» **What you should do**
Below are records to write out exactly; drop the pictures when you do.

» **Supplied records**
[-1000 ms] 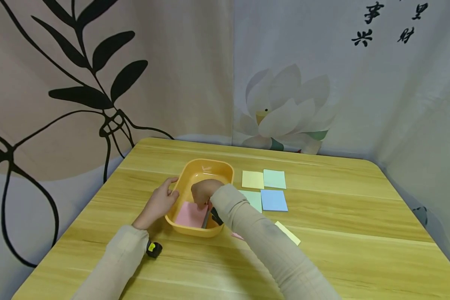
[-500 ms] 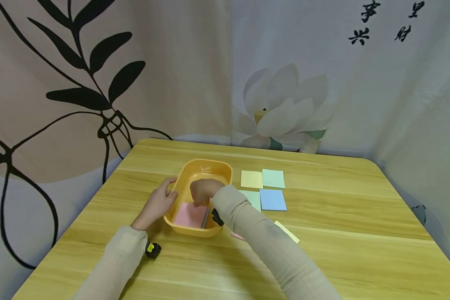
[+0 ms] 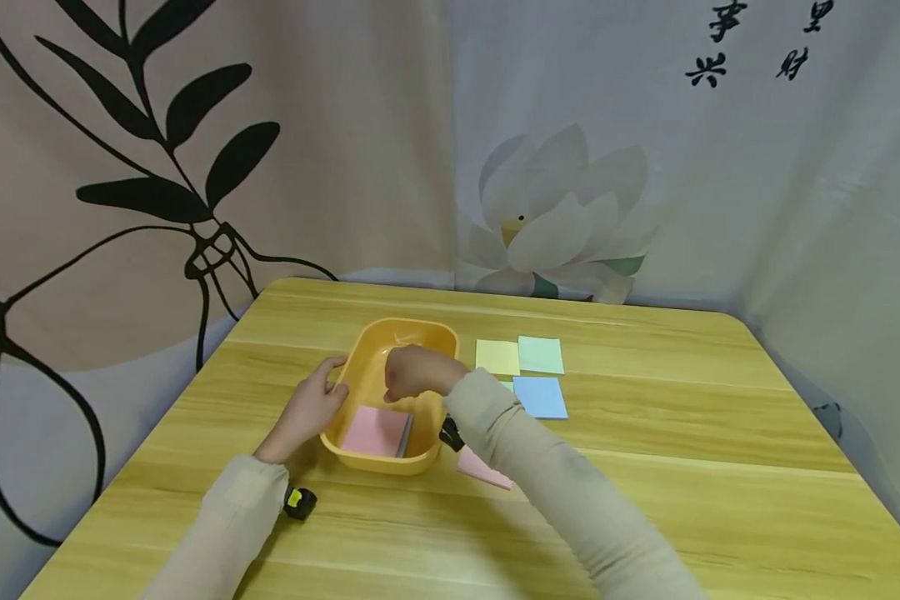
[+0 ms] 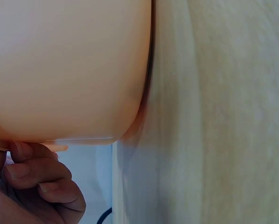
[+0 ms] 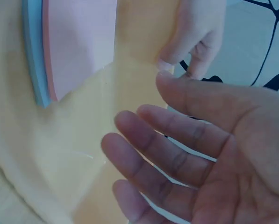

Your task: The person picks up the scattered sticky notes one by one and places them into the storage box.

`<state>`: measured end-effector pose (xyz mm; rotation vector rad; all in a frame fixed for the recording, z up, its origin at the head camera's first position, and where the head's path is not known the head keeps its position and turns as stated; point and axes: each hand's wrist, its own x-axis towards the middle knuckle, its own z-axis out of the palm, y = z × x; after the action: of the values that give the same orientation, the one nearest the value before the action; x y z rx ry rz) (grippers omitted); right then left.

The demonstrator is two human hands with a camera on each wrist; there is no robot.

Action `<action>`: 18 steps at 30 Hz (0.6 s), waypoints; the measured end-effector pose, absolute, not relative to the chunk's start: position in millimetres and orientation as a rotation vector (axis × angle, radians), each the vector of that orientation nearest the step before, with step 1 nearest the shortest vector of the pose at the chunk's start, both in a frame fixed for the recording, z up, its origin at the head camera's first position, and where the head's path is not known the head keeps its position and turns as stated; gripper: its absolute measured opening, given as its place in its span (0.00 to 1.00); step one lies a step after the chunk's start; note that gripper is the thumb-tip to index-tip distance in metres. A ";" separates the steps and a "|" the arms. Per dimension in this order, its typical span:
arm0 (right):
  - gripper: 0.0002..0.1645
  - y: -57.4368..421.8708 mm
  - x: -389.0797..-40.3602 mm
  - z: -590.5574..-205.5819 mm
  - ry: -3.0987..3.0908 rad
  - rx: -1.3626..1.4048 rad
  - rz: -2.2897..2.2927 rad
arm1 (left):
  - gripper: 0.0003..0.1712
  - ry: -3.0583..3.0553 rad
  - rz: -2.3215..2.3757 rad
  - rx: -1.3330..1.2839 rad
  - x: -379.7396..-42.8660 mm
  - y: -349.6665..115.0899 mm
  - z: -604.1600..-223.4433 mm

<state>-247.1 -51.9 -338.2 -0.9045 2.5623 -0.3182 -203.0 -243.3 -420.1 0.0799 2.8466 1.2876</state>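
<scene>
A yellow-orange plastic basin (image 3: 334, 450) stands on the table, and my left hand (image 3: 309, 414) holds its left rim. Curled fingers of that hand show beside the basin wall in the left wrist view. Inside the basin lies a pink sticky-note pad (image 3: 375, 431). Against its right side a blue-grey pad (image 5: 32, 56) stands on edge. My right hand (image 3: 420, 371) hovers over the basin, apart from both pads. In the right wrist view its fingers are spread and loosely bent, with nothing between them.
Right of the basin lie a yellow pad (image 3: 497, 357), a mint-green pad (image 3: 542, 355) and a blue pad (image 3: 541, 397). Another green pad is mostly hidden by the right sleeve. A second pink pad (image 3: 482, 468) lies nearer the front. A printed curtain hangs behind the table.
My right hand has come off the pads and moved up and slightly right. My left hand stays on the rim. The right sleeve now covers the yellow pad at the front right.
</scene>
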 end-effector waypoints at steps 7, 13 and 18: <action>0.11 -27.8 -243.5 -330.9 2.576 -0.950 -0.414 | 0.29 2.837 1.287 0.080 -204.0 -243.5 -421.9; 0.17 -2.6 -241.7 -327.7 2.602 -0.914 -0.509 | 0.30 2.851 1.275 0.091 -204.1 -244.2 -421.8; 0.19 19.1 -236.6 -324.5 2.655 -0.917 -0.538 | 0.30 2.840 1.275 0.105 -203.2 -244.7 -421.3</action>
<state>-236.6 19.1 -324.5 -0.9173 2.6554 -0.5376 -203.2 -244.7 -421.3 0.1052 2.8397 1.2752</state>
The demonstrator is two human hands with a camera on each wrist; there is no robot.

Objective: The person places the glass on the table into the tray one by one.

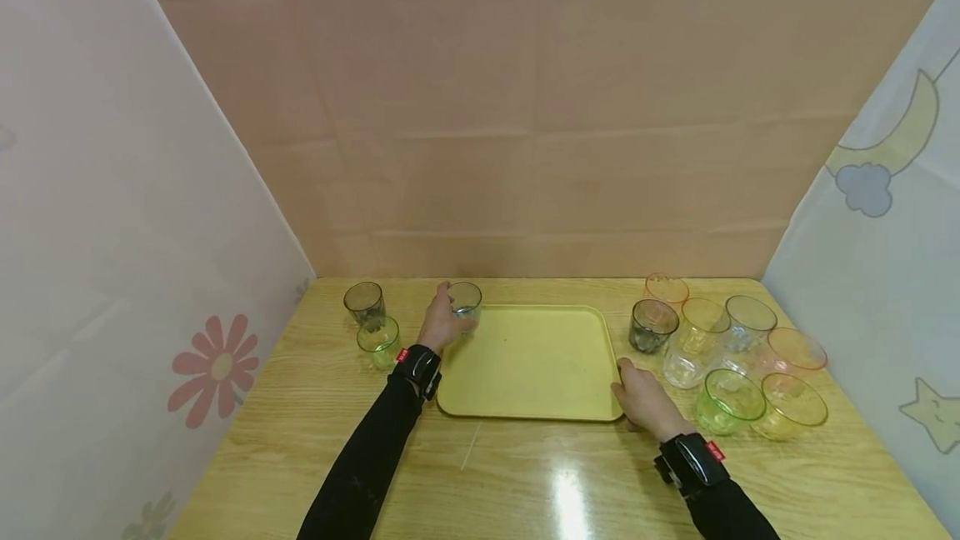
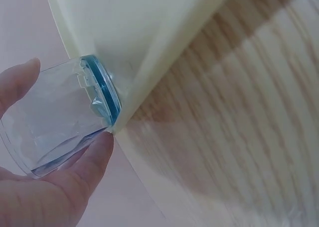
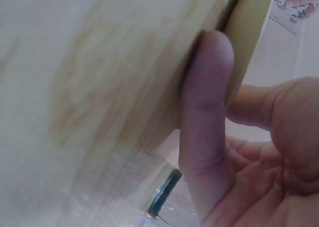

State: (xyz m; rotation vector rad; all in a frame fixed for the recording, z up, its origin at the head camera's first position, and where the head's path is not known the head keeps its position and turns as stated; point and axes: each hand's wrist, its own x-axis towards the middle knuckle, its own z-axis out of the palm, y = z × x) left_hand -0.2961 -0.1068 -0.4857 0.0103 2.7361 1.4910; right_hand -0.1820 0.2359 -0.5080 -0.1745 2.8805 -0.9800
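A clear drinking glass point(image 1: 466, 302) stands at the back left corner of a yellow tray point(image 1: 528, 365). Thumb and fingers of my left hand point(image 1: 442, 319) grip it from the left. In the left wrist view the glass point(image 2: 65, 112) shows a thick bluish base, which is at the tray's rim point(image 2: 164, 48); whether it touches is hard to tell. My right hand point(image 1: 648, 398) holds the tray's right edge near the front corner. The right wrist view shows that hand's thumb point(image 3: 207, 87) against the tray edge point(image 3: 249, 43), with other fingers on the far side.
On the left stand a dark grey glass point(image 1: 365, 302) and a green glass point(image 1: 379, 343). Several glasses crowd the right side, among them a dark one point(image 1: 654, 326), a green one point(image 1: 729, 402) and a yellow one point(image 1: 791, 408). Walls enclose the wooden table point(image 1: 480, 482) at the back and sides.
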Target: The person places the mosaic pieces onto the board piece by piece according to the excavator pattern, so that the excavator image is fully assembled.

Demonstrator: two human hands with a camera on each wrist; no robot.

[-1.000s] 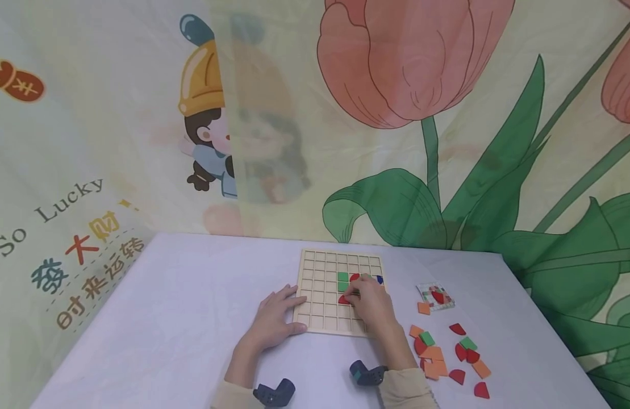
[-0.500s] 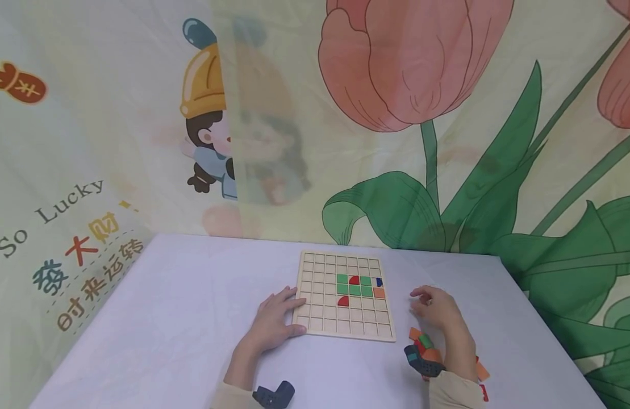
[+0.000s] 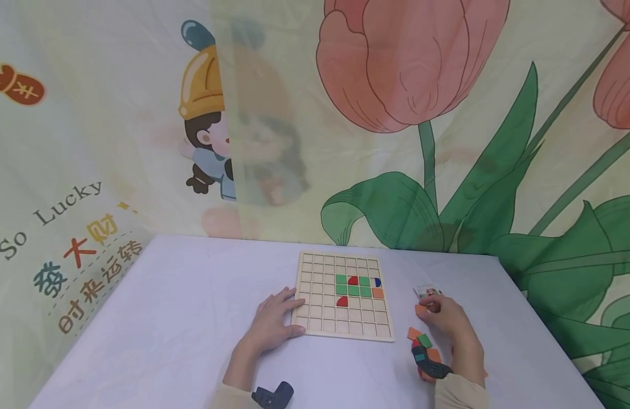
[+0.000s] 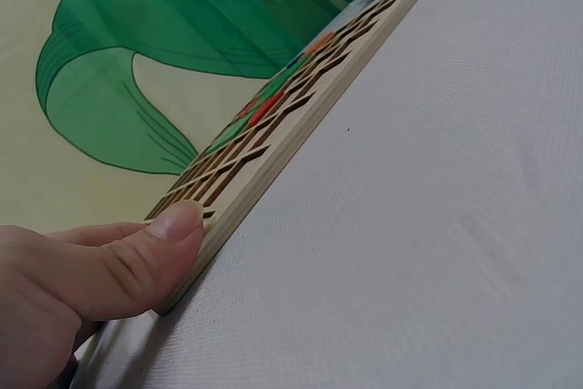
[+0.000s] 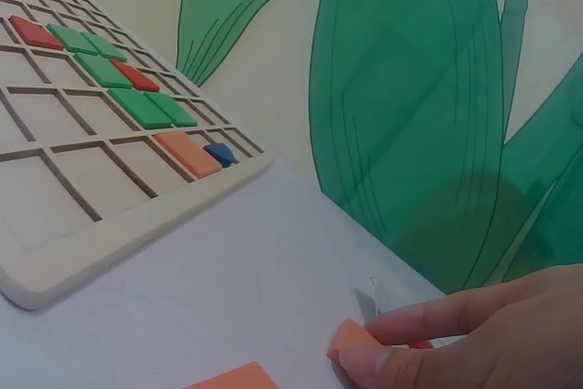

» **Expected answer**
[-1000 ms] 
[-500 ms] 
[+0 ms] 
[+0 ms] 
[+0 ms] 

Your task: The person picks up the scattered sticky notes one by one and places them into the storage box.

`<state>`: measured end-effector pose (xyz mm; rotation vector rad; all in a frame fixed for the recording, z up, its origin at the head camera's first position, and where the head's path is not known the head keeps its position and turns as stated; point and axes: each hand's wrist, its own x-axis towards the middle knuckle, its own z-axis out of the palm, y = z × x; after the action: of the values that give the same orientation, the one nearest the value before the action; x y z rx ry rz) (grippers omitted); right then left.

The demonstrator is two human hands with a camera on each wrist; there is no robot.

Action `<action>`: 18 steps at 30 Hz (0.6 s), waypoints; the measured end-effector pose, absolute, not relative to the chunk's start: position in millimetres and orientation as a rotation vector (axis × angle, radians), each the vector of that orientation nearest the step before, with step 1 nearest the shortest vector of the pose at the chunk's start, both in a frame fixed for the recording, z up, its origin at the head camera's first position, and where the head's path is not known the head keeps its position and turns as stated; gripper: its absolute measured opening, given as its place in its span (0.00 to 1.00); step one lies a step after the chunk's start; note that gripper is the thumb-tip to index-tip distance in metres. A ";" separates the steps and a "|" the arms. Per dimension in this order, its typical span:
arm0 (right):
  - gripper: 0.0002..0.1645
  - y: -57.4368..421.8708 mm
  - x: -389.0797..-40.3602 mm
  - z: -590.5574..-205.5819 mm
  - ry: -3.0987..3.0908 rad
  - rx: -1.3626..1.4048 rad
  - rz: -2.2897..2.2927 rad
arm1 (left):
  - gripper: 0.0003..0.1712
  - ry: -3.0583..3.0553 rad
  - rz: -2.3215..2.3757 rad
  - rx: -1.3330..1.2839 rad
  - x: -379.7396..-42.8660 mm
  - y: -349.6665..115.0899 mm
  - z: -604.1600..-223.4433 mm

<state>-247.1 -51.9 -338.2 -0.9045 2.5623 -0.3182 -203.0 -243.3 -420.1 0.0799 2.8466 1.2876</state>
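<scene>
A yellow-orange plastic basin (image 3: 334, 450) stands on the table, and my left hand (image 3: 309, 414) holds its left rim. Curled fingers of that hand show beside the basin wall in the left wrist view. Inside the basin lies a pink sticky-note pad (image 3: 375, 431). Against its right side a blue-grey pad (image 5: 32, 56) stands on edge. My right hand (image 3: 420, 371) hovers over the basin, apart from both pads. In the right wrist view its fingers are spread and loosely bent, with nothing between them.
Right of the basin lie a yellow pad (image 3: 497, 357), a mint-green pad (image 3: 542, 355) and a blue pad (image 3: 541, 397). Another green pad is mostly hidden by the right sleeve. A second pink pad (image 3: 482, 468) lies nearer the front. A printed curtain hangs behind the table.
My right hand has come off the pads and moved up and slightly right. My left hand stays on the rim. The right sleeve now covers the yellow pad at the front right.
</scene>
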 end-effector waypoints at steps 7, 13 and 18: <action>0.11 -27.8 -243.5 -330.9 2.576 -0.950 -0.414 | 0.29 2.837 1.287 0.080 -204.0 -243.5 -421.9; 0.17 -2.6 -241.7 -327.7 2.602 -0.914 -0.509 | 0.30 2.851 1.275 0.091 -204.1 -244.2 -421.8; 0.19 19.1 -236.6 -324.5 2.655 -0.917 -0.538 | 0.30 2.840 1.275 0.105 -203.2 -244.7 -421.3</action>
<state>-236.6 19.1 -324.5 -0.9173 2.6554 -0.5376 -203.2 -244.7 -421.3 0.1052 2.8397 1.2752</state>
The demonstrator is two human hands with a camera on each wrist; there is no robot.

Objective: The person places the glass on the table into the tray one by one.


State: (xyz m; rotation vector rad; all in a frame fixed for the recording, z up, its origin at the head camera's first position, and where the head's path is not known the head keeps its position and turns as stated; point and axes: each hand's wrist, its own x-axis towards the middle knuckle, its own z-axis out of the palm, y = z × x) left_hand -0.2961 -0.1068 -0.4857 0.0103 2.7361 1.4910; right_hand -0.1820 0.2359 -0.5080 -0.1745 2.8805 -0.9800
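A clear drinking glass point(image 1: 466, 302) stands at the back left corner of a yellow tray point(image 1: 528, 365). Thumb and fingers of my left hand point(image 1: 442, 319) grip it from the left. In the left wrist view the glass point(image 2: 65, 112) shows a thick bluish base, which is at the tray's rim point(image 2: 164, 48); whether it touches is hard to tell. My right hand point(image 1: 648, 398) holds the tray's right edge near the front corner. The right wrist view shows that hand's thumb point(image 3: 207, 87) against the tray edge point(image 3: 249, 43), with other fingers on the far side.
On the left stand a dark grey glass point(image 1: 365, 302) and a green glass point(image 1: 379, 343). Several glasses crowd the right side, among them a dark one point(image 1: 654, 326), a green one point(image 1: 729, 402) and a yellow one point(image 1: 791, 408). Walls enclose the wooden table point(image 1: 480, 482) at the back and sides.
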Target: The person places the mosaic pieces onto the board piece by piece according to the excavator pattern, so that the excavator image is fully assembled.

Demonstrator: two human hands with a camera on each wrist; no robot.

[-1.000s] 
[-0.500s] 
[+0.000s] 
[+0.000s] 
[+0.000s] 

There is nothing else to the answer.